My parents and Lola were very religious, so we observed all the holidays and went to church every Sunday. Since it was instilled within me at such an early age, Catholicism just always seemed like a chore to me. I developed little games and distractions to get through Mass, decades of the rosary, or religion class. I’d often get in trouble for not paying attention during church, and it always made me wonder, “Doesn’t God have better things to do besides watch me watch him turn into the body and blood of Christ?”
Are you still a practicing Catholic?
I go to church with my family when I’m in Houston, but that’s the extent of it.
What kind of relationship did you have with your Lola?
I took her for granted when I was a kid, though I loved her deeply. I didn’t make the effort to see her as anything besides my Lola. After she died, I’d later learn all these amazing details about her life from my mother, but when she was alive, she was embodied to me in strange superstitions, amazing food, and a suffocating form of love and affection. I think this is common amongst ungrateful apo, but I truly wish I had asked her about her life more when she was alive.
What is your favorite thing about being Filipino American? Least favorite thing?
This is boring, but my favorite thing about being Filipino-American is family. I’m lucky to have a supportive, open-minded family, which I know not everyone has. We make each other feel loved, and that’s something I hope to never take for granted.
My least favorite thing about being Filipino-American is the amount of self-hate and lack of self-awareness in the community. It saddens me to see racist, homophobic, or misogynistic ideas passed on or dutifully ignored just because we grew up with it. I know every community has this problem in some form, but I like to think future generations of Fil-Ams are progressing and amenable to having open dialogues.

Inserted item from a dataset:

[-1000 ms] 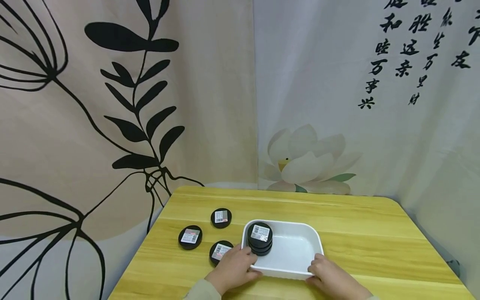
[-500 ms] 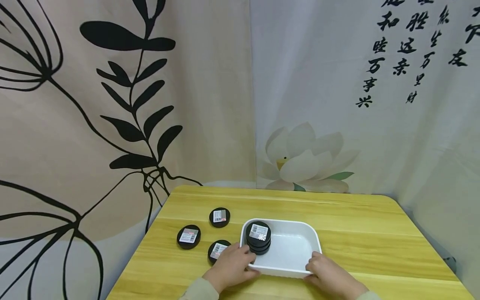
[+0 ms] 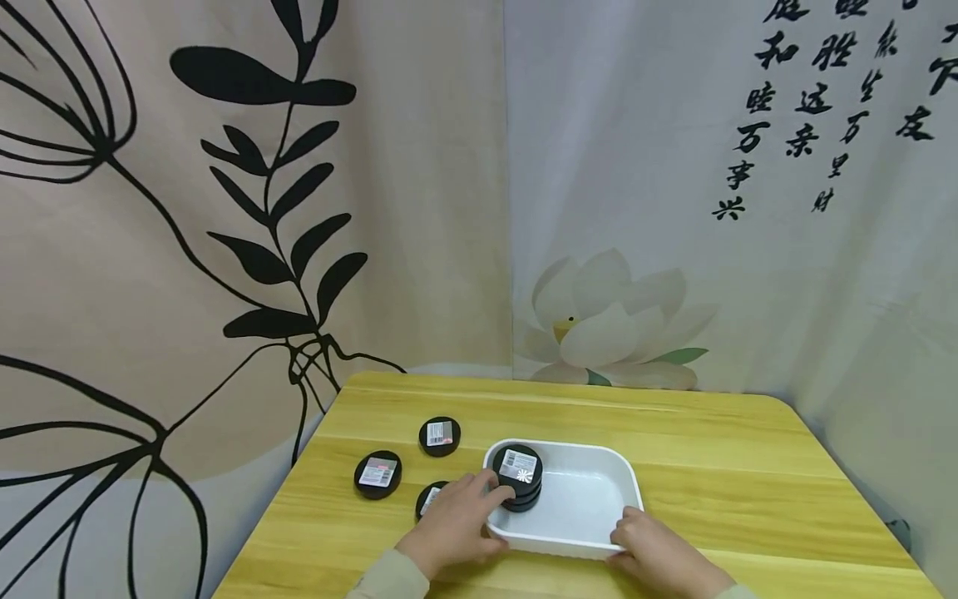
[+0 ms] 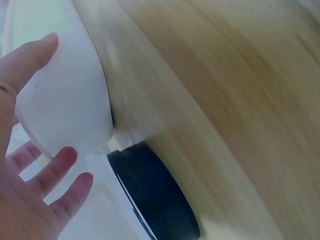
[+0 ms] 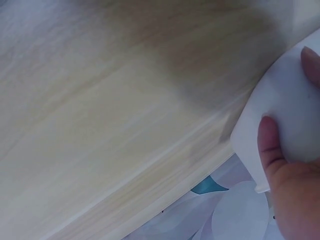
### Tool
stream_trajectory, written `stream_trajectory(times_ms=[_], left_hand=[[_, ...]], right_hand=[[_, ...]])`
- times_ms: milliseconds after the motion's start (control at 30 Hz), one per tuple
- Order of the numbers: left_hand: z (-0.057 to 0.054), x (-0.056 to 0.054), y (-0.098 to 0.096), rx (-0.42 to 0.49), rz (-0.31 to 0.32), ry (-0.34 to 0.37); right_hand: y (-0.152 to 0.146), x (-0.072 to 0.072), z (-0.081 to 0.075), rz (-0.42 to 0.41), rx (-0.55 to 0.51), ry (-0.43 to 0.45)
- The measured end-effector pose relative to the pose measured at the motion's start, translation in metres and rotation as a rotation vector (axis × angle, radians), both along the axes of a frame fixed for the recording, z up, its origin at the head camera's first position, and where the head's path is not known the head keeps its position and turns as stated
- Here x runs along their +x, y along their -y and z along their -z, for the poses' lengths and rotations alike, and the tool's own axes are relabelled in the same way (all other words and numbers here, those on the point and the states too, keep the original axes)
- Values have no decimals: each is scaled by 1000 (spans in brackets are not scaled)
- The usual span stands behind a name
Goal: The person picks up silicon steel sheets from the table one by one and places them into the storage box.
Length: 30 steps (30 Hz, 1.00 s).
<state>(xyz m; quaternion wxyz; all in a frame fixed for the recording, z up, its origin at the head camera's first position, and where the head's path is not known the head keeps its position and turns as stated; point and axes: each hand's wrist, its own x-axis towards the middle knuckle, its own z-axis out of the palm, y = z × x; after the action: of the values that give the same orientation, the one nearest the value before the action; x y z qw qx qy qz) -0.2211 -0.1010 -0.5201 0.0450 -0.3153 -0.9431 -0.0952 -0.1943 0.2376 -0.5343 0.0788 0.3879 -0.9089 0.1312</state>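
A white rectangular tray (image 3: 587, 491) sits on the table, with a stack of flat round black discs (image 3: 519, 464) in its left end; the top one bears a white barcode label. My left hand (image 3: 458, 520) is at the tray's near left corner, its fingertips over the rim close to the stack. In the left wrist view its fingers (image 4: 52, 172) are spread around the tray wall (image 4: 70, 95) without gripping it. My right hand (image 3: 662, 549) grips the near right corner, thumb (image 5: 271, 140) against the outer wall. Partly behind my left hand lies a loose disc (image 3: 427, 499).
Two more labelled black discs, a nearer one (image 3: 377, 475) and a farther one (image 3: 439, 437), lie left of the tray on the yellow wood-grain table (image 3: 748, 466). Behind the table hangs a printed curtain (image 3: 434, 208).
My left hand has let go of the tray's near left corner, and its fingers have lifted and spread towards the stack. The right hand keeps its grip, and the tray stays in place.
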Motion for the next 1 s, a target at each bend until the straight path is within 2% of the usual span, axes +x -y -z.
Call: stream_trajectory(times_ms=[300,533,700,833,1000], left_hand=[[2,-1,10,16,-27,-54],[0,-2,19,37,-51,-73],[-2,-1,26,52,-57,-101],[-3,-2,32,52,-79,-84],[-3,-4,39,59,-133,-25]], right_hand=[[0,-2,1,-14,-1,-22],[1,-2,-1,12,10,48],[2,0,0,28,6,49],[1,1,2,40,17,51],[2,0,5,28,10,-24]])
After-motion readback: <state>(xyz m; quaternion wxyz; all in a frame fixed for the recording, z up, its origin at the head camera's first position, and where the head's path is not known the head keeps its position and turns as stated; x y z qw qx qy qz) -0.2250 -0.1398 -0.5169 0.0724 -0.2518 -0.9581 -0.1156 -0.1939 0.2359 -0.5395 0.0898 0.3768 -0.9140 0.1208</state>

What drew you to graphic novels as a medium?
For me, they are the perfect blend of written narratives and comics. I’ve always loved drawing comics and illustrating, but in college, I studied creative writing, and that’s when I got to incorporate my lifelong love of books and storytelling. As a generally quiet person, I’ve always loved the way images can say something that words can’t. In graphic novels, that’s only amplified.
Are you connected with any other Filipino American writers/illustrators?

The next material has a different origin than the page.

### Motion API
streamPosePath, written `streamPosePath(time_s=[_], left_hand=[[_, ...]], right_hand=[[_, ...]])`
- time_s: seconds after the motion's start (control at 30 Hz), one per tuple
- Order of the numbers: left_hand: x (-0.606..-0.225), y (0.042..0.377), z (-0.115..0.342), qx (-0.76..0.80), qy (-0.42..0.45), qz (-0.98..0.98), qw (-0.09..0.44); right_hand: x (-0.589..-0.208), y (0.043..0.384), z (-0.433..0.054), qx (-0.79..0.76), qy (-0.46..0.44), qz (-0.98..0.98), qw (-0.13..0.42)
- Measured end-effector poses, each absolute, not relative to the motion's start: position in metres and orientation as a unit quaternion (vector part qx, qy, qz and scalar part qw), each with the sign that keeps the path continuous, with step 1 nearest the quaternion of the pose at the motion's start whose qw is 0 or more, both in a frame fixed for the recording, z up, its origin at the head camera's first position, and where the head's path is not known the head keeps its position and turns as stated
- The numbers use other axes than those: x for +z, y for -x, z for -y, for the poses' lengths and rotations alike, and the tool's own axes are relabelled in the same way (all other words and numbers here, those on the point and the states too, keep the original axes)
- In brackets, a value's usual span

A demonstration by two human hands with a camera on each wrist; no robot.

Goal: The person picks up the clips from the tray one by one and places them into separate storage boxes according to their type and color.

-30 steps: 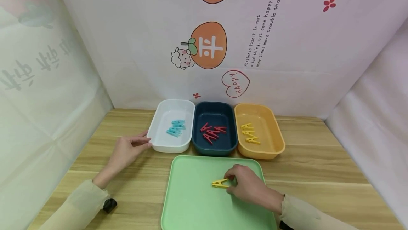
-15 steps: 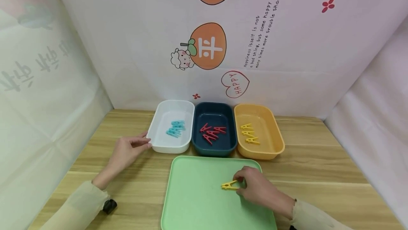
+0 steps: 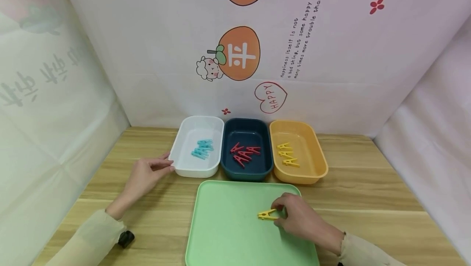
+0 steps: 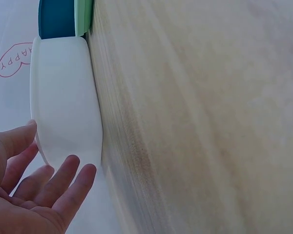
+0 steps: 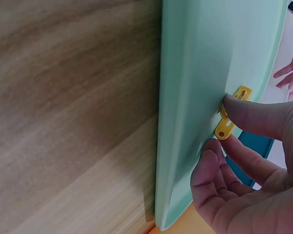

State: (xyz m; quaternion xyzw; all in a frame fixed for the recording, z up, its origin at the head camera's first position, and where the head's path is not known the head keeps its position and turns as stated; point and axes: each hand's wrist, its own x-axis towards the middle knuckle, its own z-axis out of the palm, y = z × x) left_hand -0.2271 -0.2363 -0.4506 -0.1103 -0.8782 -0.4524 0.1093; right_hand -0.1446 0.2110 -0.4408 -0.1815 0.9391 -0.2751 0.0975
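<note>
A yellow clothespin (image 3: pixel 267 215) is pinched by its handle ends between the thumb and index finger of my right hand (image 3: pixel 297 217), over the green tray (image 3: pixel 220 229). In the right wrist view the same clothespin (image 5: pixel 234 112) shows edge-on at the thumb tip, close to the tray surface; whether it touches is unclear. My left hand (image 3: pixel 145 176) rests its fingertips at the near left corner of the white bin (image 3: pixel 195 172). The left wrist view shows that hand (image 4: pixel 39 195) with its fingers loosely extended beside the bin wall.
Blue clothespins (image 3: pixel 202 149) lie in the white bin. Beside it, a dark blue bin (image 3: pixel 248 176) holds red clothespins (image 3: pixel 244 153), and an orange bin (image 3: pixel 312 172) holds yellow clothespins (image 3: pixel 288 153). A printed cloth (image 3: pixel 331 102) hangs behind the wooden table (image 3: pixel 368 200).
My right hand has shifted right over the tray with the yellow clothespin, mostly in the first half second. The left hand stays at the white bin.
</note>
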Motion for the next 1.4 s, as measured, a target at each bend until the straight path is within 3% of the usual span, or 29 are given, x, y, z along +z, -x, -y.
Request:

One of my favorite parts of doing a book tour for Sanpaku was meeting other Fil-Am artists and illustrators. In San Francisco, I met the amazing Trinidad Escobar, whose work thrills me. In Minneapolis, I met Dennis Madamba, an intimidatingly good illustrator. I’m also obsessed with the zines and comics of April Malig. There is so much mind-boggling work happening right now — I feel very lucky to witness all of it.
Who do you look up to?
I admire writers and artists like Jillian Tamaki, Zadie Smith, Marjane Satrapi, and Anita Brookner, as well as musicians like Jens Lekman. But the one person I will look up to the most is my Lola. She was headstrong, kind, and fiercely loving — three qualities to which I aspire.
What has been your favorite part about your book tour?
See above re: Fil-Am artists!
What is it like living in Paris?
Paris is postcard-level beautiful, and no one wants to hear anyone complain about living there. But learning to speak French has been difficult, and I miss New York City dearly. But now that I’m nine months in and my French has improved (incrementally) and I’ve made friends with other artists here, I’ve grown to love it here.
What is the Filipino community like in Paris?
About once a week I Google “Filipino restaurant Paris” and nothing comes up, save for one fusion-type place. I know there are Filipinos here because, duh, we are everywhere, but I do miss being in Filipino neighborhoods like Woodside in Queens. One beacon of light I have encountered here is a chef named Erica Paredes. She hosts private dinners at her apartment regularly, ranging from plated meals to boodle fights. When I went to my first dinner and smelled the ginataang, I shed a single tear.
What is your next project?
I’m constantly doing freelance illustration projects for various websites and companies. I’m also working on my next graphic novel, which is, unfortunately, still top secret!